4th Feb 2015 08:45
LONDON (Alliance News) - Healthcare property investor and developer Assura PLC said Wednesday that it has acquired 20 properties for a total of GBP97.5 million since it raised GBP175 million last October.
This helped boost its annualised rent roll to GBP55.2 million, compared to GBP49.0 million last September.
The largest of these acquisitions was eleven medical centres acquired with Metro MRI Ltd for GBP63.1 million, which it satisfied via GBP9.1 million in cash and the issue of 18.8 million shares at 50 pence each. It also agreed to fund the development of four further centres by the vendors of Metro. It expects these to have a value on completion of around GBP21 million.

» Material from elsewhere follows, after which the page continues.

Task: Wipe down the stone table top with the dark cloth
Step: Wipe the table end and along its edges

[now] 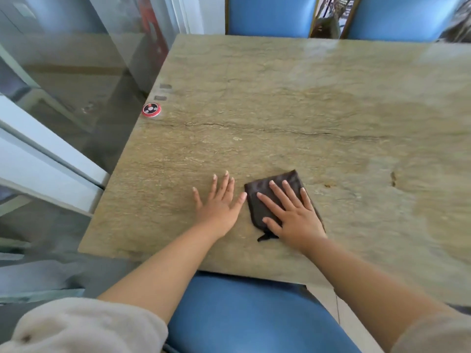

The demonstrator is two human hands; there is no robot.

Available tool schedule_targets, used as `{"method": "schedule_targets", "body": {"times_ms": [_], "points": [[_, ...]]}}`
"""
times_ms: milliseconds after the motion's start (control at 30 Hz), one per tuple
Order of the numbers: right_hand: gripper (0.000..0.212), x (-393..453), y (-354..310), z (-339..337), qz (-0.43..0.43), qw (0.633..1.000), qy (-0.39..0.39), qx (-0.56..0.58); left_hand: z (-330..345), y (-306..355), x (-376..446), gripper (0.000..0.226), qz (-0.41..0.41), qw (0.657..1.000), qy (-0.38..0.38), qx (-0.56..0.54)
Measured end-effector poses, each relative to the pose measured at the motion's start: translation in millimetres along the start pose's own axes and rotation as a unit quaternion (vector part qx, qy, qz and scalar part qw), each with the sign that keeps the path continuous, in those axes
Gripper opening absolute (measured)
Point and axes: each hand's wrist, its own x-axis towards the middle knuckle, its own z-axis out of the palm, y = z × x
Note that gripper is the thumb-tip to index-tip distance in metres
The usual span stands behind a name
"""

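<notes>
Four straight fingers and a thumb of the right hand (293,215) lie spread flat on the folded dark brown cloth (265,197), pressing it to the tan stone table top (280,98); nothing is curled around the fabric. One corner of the cloth sticks out past the fingertips, and a small tail of it pokes out beside the thumb. Just to its left, the left hand (219,202) rests palm down on bare stone, fingers straight and fanned, its thumb nearly touching the cloth's edge. Both bare forearms reach in over the near edge, with pale sleeves bunched at the elbows. Cloth and hands sit near the middle of that near edge. A round red and black call button (151,109) lies at the left edge. Blue padded chairs (270,16) stand along the far edge, another at the near edge, and a glass wall runs beside the left edge.
</notes>
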Motion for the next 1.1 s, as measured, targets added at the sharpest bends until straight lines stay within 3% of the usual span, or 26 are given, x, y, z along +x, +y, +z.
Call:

It then bought up a further nine centres for GBP34.4 million, which it said added GBP1.9 million to its rent roll.
The company said it has a pipeline of acquisitions and developments of GBP33 million, and further development opportunities with a value of over GBP50 million.
Assura said that under investment in primary care infrastructure is widely recognised, but there is clear indications that the UK national health service is looking to address this.
"There has been a renewed emphasis from the NHS and politicians recently on addressing the chronic shortage of primary care space in the UK, and as Assura grows it is well placed to provide the infrastructure that is so necessary," said Chief Executive Graham Roberts in a statement.
Shares in Assura are trading up 0.7% at 54.63 pence Wednesday morning.